« Vos compétences dépassent les exigences de ce poste, nous avons opté pour un profil plus junior ». Face à cette réponse, l’interrogation surgit naturellement : pourquoi votre expérience constitue-t-elle un obstacle à l’embauche, et pourquoi l’entreprise décide de se passer de vos services, même si le salaire proposé vous convient ? Plusieurs raisons expliquent cette réticence.
De nombreux candidats possèdent un large éventail de compétences qu’ils sont prêts à mettre au service d’une entreprise. Toutefois, il leur est souvent recommandé de modérer la présentation de leurs aptitudes sur leur CV ou durant un entretien, de peur de dissuader les employeurs. Bien que paradoxale, cette situation est courante dans notre pays.
Ludovic, 44 ans, salarié dans le digital, témoigne : « Après une rupture conventionnelle venue de mon employeur, je suis allé au bout de mes deux années de chômage. Puis j’ai été forcé de prendre un job alimentaire. J’ai fini par rebondir sur un coup de chance.

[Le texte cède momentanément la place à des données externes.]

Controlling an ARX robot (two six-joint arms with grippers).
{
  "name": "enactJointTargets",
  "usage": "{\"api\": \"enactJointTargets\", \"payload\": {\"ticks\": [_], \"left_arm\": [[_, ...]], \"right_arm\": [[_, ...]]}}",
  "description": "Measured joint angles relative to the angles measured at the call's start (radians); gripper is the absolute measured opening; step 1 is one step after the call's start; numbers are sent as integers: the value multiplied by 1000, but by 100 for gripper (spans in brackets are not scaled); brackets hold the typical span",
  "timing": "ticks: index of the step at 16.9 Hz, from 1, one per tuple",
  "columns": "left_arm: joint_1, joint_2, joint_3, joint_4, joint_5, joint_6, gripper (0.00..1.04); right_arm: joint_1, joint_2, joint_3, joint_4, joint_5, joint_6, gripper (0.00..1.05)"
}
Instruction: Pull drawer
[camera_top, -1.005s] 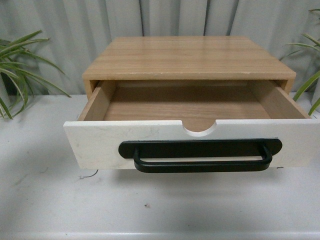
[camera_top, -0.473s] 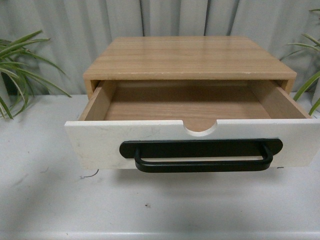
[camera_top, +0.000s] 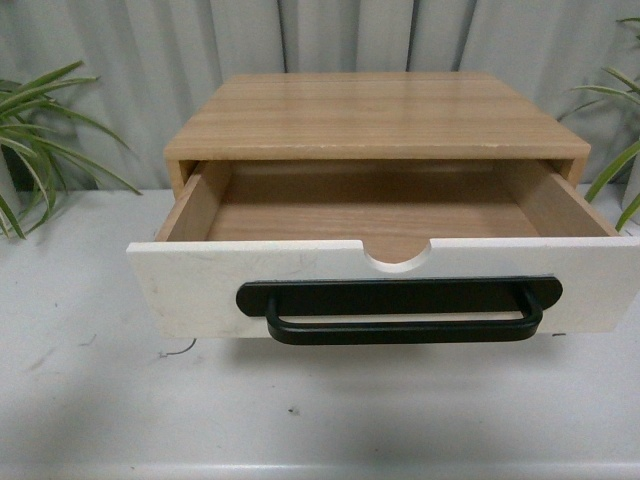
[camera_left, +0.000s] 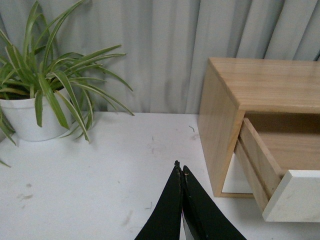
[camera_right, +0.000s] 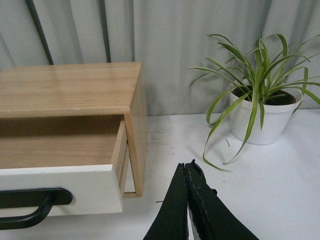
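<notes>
The left tool (camera_left: 181, 172) hangs pressed together over the white tabletop (camera_left: 100, 170), beside a potted plant (camera_left: 45, 95). The drawer (camera_top: 385, 285) stands pulled well out of its wooden cabinet (camera_top: 375, 115) at centre. The right tool (camera_right: 189, 167), also pressed together, touches nothing.

My front camera looks down, close and head-on, at the drawer (camera_top: 390, 285) in its wooden cabinet (camera_top: 375, 115). My left wrist camera sits low, off the cabinet's left end by a potted plant (camera_left: 42, 95). My right wrist camera mirrors it; all share the cabinet.
</notes>
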Motion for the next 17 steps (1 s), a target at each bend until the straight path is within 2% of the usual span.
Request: {"api": "enactJointTargets", "payload": {"ticks": [3,4,6,7,9,17], "left_arm": [[-1,-70,-18,-37,0,0,2],[-1,-74,-43,5,0,0,2],[-1,-137,-47,-80,0,0,2],[-1,-168,-47,-102,0,0,2],[-1,-185,-47,-113,0,0,2],[-1,-387,-47,-320,0,0,2]], "right_arm": [[0,-60,-19,-40,0,0,2],[0,-81,-24,-56,0,0,2],[0,-140,-39,-98,0,0,2],[0,-144,-60,-55,0,0,2],[0,-153,-64,-79,-1,0,2],[0,-343,-64,-261,0,0,2]]}}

Pourtant, j’avais des entretiens toutes les semaines… seul hic 15 ans d’ancienneté dans mon domaine. Soit on me proposait un salaire à peine plus élevé que le SMIC, soit on me répondait que j’avais trop d’expérience. Dans ce dernier cas, je me demandais pourquoi on me faisait venir alors que c’était joué d’avance… »
Pourquoi dissimuler ses compétences ?
On pourrait imaginer que la multiplication des compétences est toujours un plus pour prétendre à un poste. Or, être surqualifié, selon le magazine Forbes est « davantage un risque pour une carrière que l’incompétence. La faute à un management érigeant le respect de l’ordre établi avant toute autre ambition et une incapacité de nos organisations à recruter et valoriser des collaborateurs qui pensent différemment ».

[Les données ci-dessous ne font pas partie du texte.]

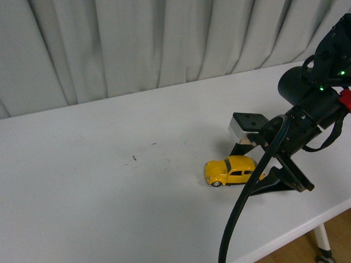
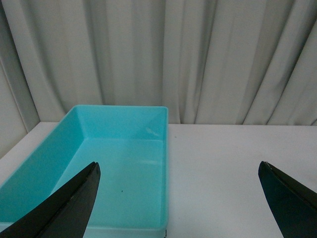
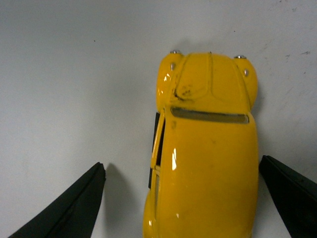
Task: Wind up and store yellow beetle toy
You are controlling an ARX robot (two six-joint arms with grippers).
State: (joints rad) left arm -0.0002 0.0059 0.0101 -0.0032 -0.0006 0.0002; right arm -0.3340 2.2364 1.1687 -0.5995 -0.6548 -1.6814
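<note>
The yellow beetle toy [image 1: 231, 170] stands on its wheels on the white table [image 1: 109, 186], right of the middle. My right gripper [image 1: 243, 173] is open and reaches in from the right, one finger on each side of the car's rear half. In the right wrist view the yellow beetle toy [image 3: 205, 148] fills the gap of the right gripper [image 3: 182, 163]. It lies closer to one black finger, and a strip of table shows beside the other finger [image 3: 79, 208]. My left gripper [image 2: 179, 166] is open and empty, facing a light blue box [image 2: 166, 148]; it is out of the front view.
The box stands empty on the table in front of a grey curtain [image 2: 198, 59]. In the front view the curtain [image 1: 137, 44] hangs behind the table's far edge. The front edge [image 1: 307, 227] runs close to my right arm, with a table leg [image 1: 323, 241] below it.
</note>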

Ludovic poursuit : « Cela m’est aussi arrivé quand j’ai retrouvé un poste coïncidant avec mes compétences. Au bout de plusieurs années, un nouveau manager est arrivé. Il m’a retiré toutes mes prérogatives pour réduire mes tâches à la portion congrue. Il voulait mettre en place sa propre organisation sans tenir compte de l’expérience de chacun. Je suis donc cette fois parti de moi-même… ».

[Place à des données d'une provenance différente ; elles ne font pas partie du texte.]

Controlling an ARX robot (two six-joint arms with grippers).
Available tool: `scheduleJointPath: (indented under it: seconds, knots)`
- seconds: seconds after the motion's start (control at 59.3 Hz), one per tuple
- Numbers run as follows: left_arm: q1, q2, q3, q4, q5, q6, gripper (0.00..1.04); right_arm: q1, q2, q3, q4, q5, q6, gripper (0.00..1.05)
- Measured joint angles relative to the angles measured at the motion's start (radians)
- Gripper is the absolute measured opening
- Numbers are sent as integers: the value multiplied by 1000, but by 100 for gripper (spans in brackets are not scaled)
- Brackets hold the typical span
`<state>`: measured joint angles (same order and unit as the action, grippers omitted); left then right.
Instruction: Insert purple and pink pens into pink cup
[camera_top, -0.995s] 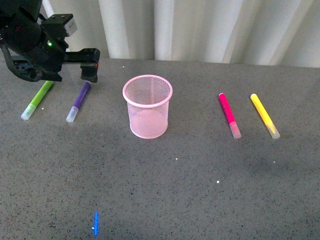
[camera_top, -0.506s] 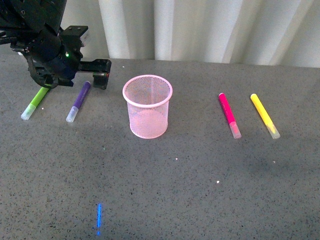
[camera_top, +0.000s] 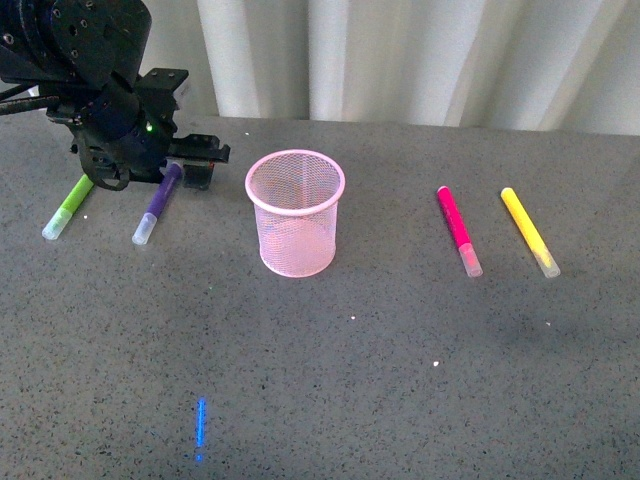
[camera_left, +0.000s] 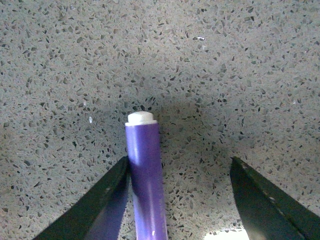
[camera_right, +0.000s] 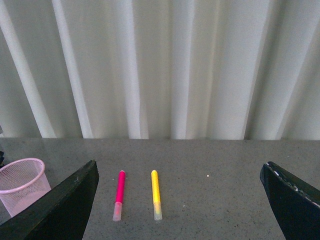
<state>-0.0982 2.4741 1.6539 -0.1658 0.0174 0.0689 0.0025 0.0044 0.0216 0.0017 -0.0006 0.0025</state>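
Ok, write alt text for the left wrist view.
A thick marker with a deep purple barrel and a white end lies on a grey speckled tabletop between two dark open jaws, close against one and well clear of the other.

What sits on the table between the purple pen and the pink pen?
The pink cup stands upright between the purple pen and the pink pen, as the front view shows.
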Motion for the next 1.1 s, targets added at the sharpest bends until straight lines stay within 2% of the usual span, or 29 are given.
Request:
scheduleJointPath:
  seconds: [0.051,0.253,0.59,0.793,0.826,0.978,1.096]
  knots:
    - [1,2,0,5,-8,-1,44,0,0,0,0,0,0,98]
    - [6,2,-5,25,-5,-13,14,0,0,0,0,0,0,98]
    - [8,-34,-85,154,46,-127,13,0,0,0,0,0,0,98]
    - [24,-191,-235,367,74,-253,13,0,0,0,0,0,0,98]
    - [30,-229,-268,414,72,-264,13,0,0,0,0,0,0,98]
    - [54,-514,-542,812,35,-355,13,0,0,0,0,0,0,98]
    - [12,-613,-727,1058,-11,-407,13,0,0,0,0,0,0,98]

Déjà, en 2014, le magazine Capital s’interrogeait : « Il ne faut jamais oublier qu’un manager est aussi un managé, il a donc lui-même des objectifs professionnels et a besoin d’être bien vu par sa hiérarchie. C’est pourquoi, en cas de recrutement direct par le N+1, des considérations politiques vont venir biaiser l’entretien : et si, au lieu de renforcer ma position, ce candidat allait l’affaiblir ? S’il est vraiment aussi doué qu’il en a l’air, ne risque-t-il pas de me faire de l’ombre ou de remettre en cause ma légitimité ? ».
Quand la science s’en mêle
Un groupe de chercheurs des prestigieuses universités américaines, Stanford, Carnegie-Mellon et Johns Hopkins ont réalisé une série d’études. Dans l’une d’elles, on proposait à 700 recruteurs professionnels de choisir de faux candidats via deux profils LinkedIn fictifs : l’un tout juste qualifié, l’autre plus diplômé et fort d’expériences chez des employeurs prestigieux. Résultat, ils ont majoritairement choisi le moins qualifié des deux.
La raison ? Les employeurs ne disposent pas d’informations précises sur la motivation du candidat surqualifié, pensent qu’il aura d’autres opportunités, qu’il sera plus sollicité… Bref, qu’il sera moins loyal envers l’entreprise.
Mais soyons pragmatiques : et si, finalement, tout ceci n’était qu’une question d’argent, un salarié moins qualifié coûtant moins cher à l’entreprise et, souvent plus jeune, étant plus malléable et plus facile à manager ? On est en droit de se poser la question…
Comment se comporter lors de l’entretien ?
En prenant en compte toutes ces informations, même s’il paraît incroyable que trop de compétences tuent les compétences, il faut bien s’adapter aux desiderata des recruteurs.
En premier lieu, si vous postulez un poste qui requiert des qualifications inférieures aux vôtres, il vous faudra rassurer votre interlocuteur (le manager le plus souvent pour l’entretien décisif). Non, vous ne marcherez pas sur ses plates-bandes. Oui, vous effectuerez strictement le travail pour lequel vous candidatez. Pour résumer, vous ne lui ferez pas d’ombre.
Mais plutôt que d’accepter n’importe quel poste, vous pourrez aussi prendre le temps et vous tourner vers l’entreprise qui ne craindra pas vos compétences et saura voir en vous le potentiel que vous avez à lui offrir.